Melawan Ujaran Kebencian di Dunia Maya

11

PASAMAN, Info31.id – Presiden Republik Indonesia memberikan arahan tentang pentingnya Sumber Daya Manusia yang memiliki talenta digital, dalam Webinar Indonesia Makin Cakap Digital, Jum’at (24/9/2021). Webinar membahas tentang “Melawan Ujaran Kebencian di Dunia Maya” oleh para narasumber yang mempunyai kompetensi di bidang masing-masing serta seorang content creator yang akan ikut berpartisipasi.

Kemkominfo melalui Direktorat Jenderal Aplikasi Informatika menyelenggarakan kegiatan Webinar Indonesia Makin Cakap Digital di Wilayah Sumatera di 77 Kab/Kota dari Aceh hingga Lampung. 4 kerangka digital yang akan diberikan dalam kegiatan tersebut, antara lain Kecakapan Digital, Keamanan Digital, Etika Digital dan Budaya Digital.

Sebagai Keynote Speaker adalah Gubernur Provinsi Sumatera Barat yaitu, H. Mahyeldi Ansharullah S.P., yang memberikan sambutan pembuka dan dukungan penuh untuk Literasi Digital Kominfo 2021.

Di era globalisasi ini, media sosial memegang peranan yang sangat penting dalam kebutuhan bersosialisasi dan komunikasi. Hal tersebut tak luput dengan adanya tindakan kejahatan bagi pengguna salah satunya ujaran kebencian.

Menurut Rahman Mukhlis, sebagai Experiential Learning Programmer, menjelaskan terdapat tiga melawan ujaran kebencian di media maya di antaranya selektif, evaluatif, dan antisipatif. Aspek dalam ujaran kebencian biasanya melibatkan suku, agama, ras, warna kulit, antar golongan, etnis, gender, disabilitas, hingga orientasi seksual.

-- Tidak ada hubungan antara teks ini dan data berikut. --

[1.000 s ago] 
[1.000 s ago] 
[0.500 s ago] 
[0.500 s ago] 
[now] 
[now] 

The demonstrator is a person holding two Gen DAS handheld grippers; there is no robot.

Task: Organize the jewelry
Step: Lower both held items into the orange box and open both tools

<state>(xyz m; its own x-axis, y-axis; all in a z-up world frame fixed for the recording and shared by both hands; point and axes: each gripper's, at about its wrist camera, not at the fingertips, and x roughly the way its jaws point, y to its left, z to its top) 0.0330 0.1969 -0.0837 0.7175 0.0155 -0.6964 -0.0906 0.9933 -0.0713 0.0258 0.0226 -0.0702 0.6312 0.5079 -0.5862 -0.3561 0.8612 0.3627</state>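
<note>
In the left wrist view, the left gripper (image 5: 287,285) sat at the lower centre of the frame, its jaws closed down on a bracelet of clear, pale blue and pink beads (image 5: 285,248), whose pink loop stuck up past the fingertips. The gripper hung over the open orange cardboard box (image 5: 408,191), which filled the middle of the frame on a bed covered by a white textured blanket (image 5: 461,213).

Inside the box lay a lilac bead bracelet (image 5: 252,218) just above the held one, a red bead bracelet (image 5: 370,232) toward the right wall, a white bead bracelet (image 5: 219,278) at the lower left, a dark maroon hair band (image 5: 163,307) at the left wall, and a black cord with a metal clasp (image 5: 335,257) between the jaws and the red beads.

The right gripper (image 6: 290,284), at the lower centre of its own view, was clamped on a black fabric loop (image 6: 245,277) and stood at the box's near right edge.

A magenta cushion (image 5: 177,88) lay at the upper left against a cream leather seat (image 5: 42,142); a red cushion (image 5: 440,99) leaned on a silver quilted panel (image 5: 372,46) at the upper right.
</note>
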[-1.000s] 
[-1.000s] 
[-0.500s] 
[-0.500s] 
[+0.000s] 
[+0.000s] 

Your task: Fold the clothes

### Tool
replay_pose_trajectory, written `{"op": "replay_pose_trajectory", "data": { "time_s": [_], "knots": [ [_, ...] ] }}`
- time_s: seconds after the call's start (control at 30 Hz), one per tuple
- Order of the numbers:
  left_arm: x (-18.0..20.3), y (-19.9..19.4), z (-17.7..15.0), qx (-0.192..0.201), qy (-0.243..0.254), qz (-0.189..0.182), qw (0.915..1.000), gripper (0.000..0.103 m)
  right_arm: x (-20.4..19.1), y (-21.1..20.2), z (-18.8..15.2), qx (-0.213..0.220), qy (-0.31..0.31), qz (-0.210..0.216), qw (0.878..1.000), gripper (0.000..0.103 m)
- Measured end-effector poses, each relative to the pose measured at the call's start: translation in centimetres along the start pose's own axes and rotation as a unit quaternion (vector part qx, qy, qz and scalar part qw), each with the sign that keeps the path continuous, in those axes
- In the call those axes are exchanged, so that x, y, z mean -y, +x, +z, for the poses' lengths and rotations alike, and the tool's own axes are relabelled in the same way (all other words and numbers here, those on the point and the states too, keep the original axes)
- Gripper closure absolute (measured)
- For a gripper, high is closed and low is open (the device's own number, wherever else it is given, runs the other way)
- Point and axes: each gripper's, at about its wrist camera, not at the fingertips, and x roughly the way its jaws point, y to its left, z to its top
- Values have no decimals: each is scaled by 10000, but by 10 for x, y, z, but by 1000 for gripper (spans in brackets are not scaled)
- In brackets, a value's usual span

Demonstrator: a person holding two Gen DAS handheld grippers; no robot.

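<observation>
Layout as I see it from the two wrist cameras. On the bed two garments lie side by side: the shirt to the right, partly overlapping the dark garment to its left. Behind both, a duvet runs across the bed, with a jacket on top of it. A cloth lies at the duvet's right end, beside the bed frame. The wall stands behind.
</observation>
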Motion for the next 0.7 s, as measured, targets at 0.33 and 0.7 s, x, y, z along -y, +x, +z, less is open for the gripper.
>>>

Contoh perbuatan ujaran kebencian yaitu berupa penghinaan, penghasutan, provokasi, penistaan, pencemaran nama baik, penyebaran berita bohong, dan perbuatan tidak menyenangkan. Adapun motif orang dalam melakukan ujaran kebencian terkait faktor yang ada di dalam diri seperti tidak menerima perbedaan pendapat, tidak menyukai sesuati hal dengan menunjukkannya di media sosial, hingga pengungkapan emosi yang tidak terkontrol terhadap seseorang atau kelompok yang menimbulkan provokasi.

Untuk menghindari sebagai pelaku ujaran kebencian setiap orang harus memahami tentang etika dalam berinternet atau disebut netiket. Seperti mengingat keberadaan orang lain, taat pada standart perilaku seperti halnya di dunia nyata, berpikir dulu sebelum komentar, gunakan bahasa yang sopan santun, menggunakan media sosial untuk berbahi ilmu, menghormati privasi orang lain, jangan menyalahgunakan kekuasaan, dan maafkan orang lain yang membuat kesalahan.